### [Task details]
Could you please output all of the data exactly, without the images?

*** Opening Exercise data ***

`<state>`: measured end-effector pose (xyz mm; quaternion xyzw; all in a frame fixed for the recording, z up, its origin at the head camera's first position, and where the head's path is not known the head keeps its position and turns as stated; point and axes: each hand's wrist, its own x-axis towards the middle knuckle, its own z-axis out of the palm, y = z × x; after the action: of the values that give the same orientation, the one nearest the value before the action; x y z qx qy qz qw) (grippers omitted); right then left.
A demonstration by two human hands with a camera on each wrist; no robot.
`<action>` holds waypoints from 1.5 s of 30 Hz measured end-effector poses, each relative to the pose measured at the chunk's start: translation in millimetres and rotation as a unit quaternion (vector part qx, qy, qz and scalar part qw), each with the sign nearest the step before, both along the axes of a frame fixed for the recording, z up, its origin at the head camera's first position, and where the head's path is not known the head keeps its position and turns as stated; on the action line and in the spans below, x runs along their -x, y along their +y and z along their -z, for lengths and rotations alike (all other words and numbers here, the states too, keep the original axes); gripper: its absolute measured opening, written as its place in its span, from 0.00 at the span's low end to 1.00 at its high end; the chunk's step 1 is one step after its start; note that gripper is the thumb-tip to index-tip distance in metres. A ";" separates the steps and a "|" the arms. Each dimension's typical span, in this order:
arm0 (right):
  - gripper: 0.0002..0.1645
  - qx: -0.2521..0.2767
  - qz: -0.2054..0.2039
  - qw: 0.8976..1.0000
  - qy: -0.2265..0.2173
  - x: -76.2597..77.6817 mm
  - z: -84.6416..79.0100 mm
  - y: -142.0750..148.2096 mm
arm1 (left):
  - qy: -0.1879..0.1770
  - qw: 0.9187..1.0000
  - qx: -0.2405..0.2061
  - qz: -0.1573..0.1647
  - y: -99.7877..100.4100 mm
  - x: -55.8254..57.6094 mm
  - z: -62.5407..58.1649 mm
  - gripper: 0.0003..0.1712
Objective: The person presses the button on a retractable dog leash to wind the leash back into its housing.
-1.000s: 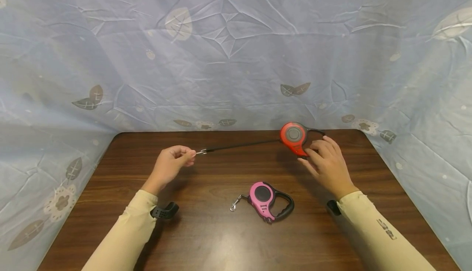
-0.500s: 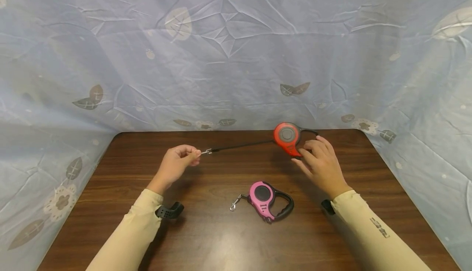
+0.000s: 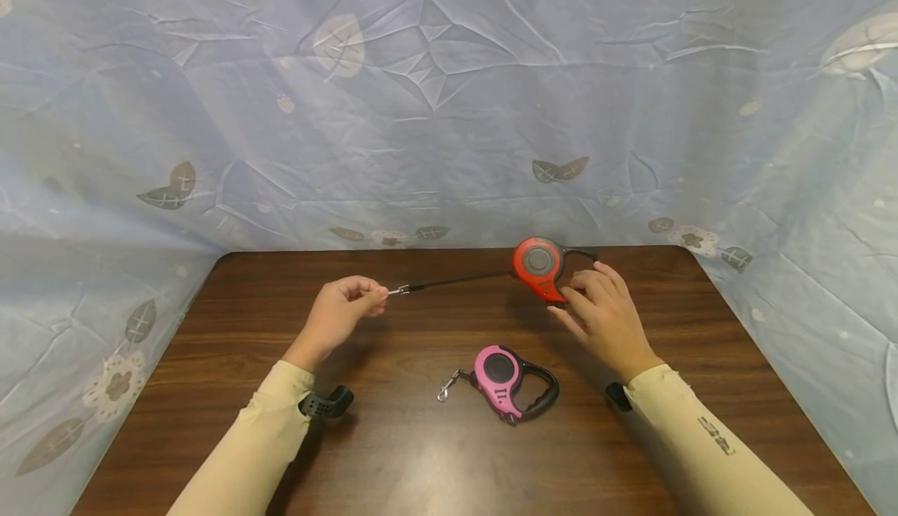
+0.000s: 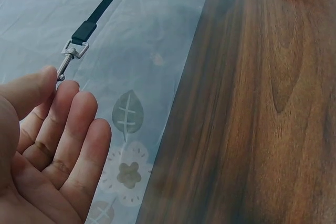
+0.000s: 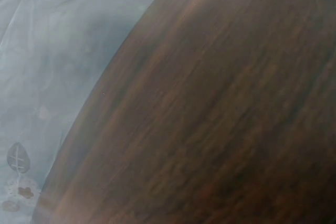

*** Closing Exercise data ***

### [Task solution]
`<state>`: measured end-effector pose (xyz mm; quaternion xyzw; all in a frame fixed for the recording, z up, its origin at the head camera's first position, and where the head's path is not known the head keeps its position and turns as stated; point and axes: each hand's wrist, its own x-axis towards the middle knuckle, its own z-axis out of the palm, y = z × x; after the action: of the values that give the same orientation, the one nearest the value before the action; x y z qx qy qz qw) (grippers omitted); right then left.
A demonstration by two human hands with a camera on each wrist; no robot.
`<action>` holds waypoints from 1.5 s of 30 Hz measured end-effector poses, each relative to the pose measured at the chunk's start: translation in millimetres and rotation as a unit quaternion (vector part qx, qy, qz and scalar part qw), each with the sign nearest the step before, both along the axes of a frame fixed for the recording, z up, its origin at the head camera's first position, and where the head's path is not known the head keeps its position and turns as stated; on the action line and in the spans below, x runs along their -x, y along their +y and z along their -z, for lengths and rotations alike (all other words and numbers here, the states too, keep the original axes); gripper: its absolute measured opening, written as its place in its span, from 0.00 at the span's low end to 1.00 at its high end; the chunk's step 1 is one step after its start; note that gripper is the thumb-tip to index-tip distance in metres. A ";" separates the steps and a "|" the arms. Each dimension's typical span, in this order:
arm0 (right):
  - gripper: 0.0002..0.1645
  - qx: -0.2521..0.2767
  - qz: -0.2054..0.2039
  - qw: 0.8976..1.0000
  - qy: -0.2265..0.2173
  - x: -76.2597..77.6817 mm
  - z: -84.6416..79.0100 mm
  - y: -142.0750..148.2096 mm
arm1 (left):
  - qy: -0.1879..0.1770
  - qw: 0.9187..1.0000
  - qx: -0.2405..0.2061
  - qz: -0.1573..0.1647
  - y: -99.7877..100.4100 mm
  - x: -55.8254..57.6094 mm
  - z: -62.5407..58.1649 mm
  - gripper: 0.0003..0.1712
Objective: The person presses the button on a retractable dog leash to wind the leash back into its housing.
-1.000s: 
-0.500s: 
+0.000s: 
+0.000s: 
+0.000s: 

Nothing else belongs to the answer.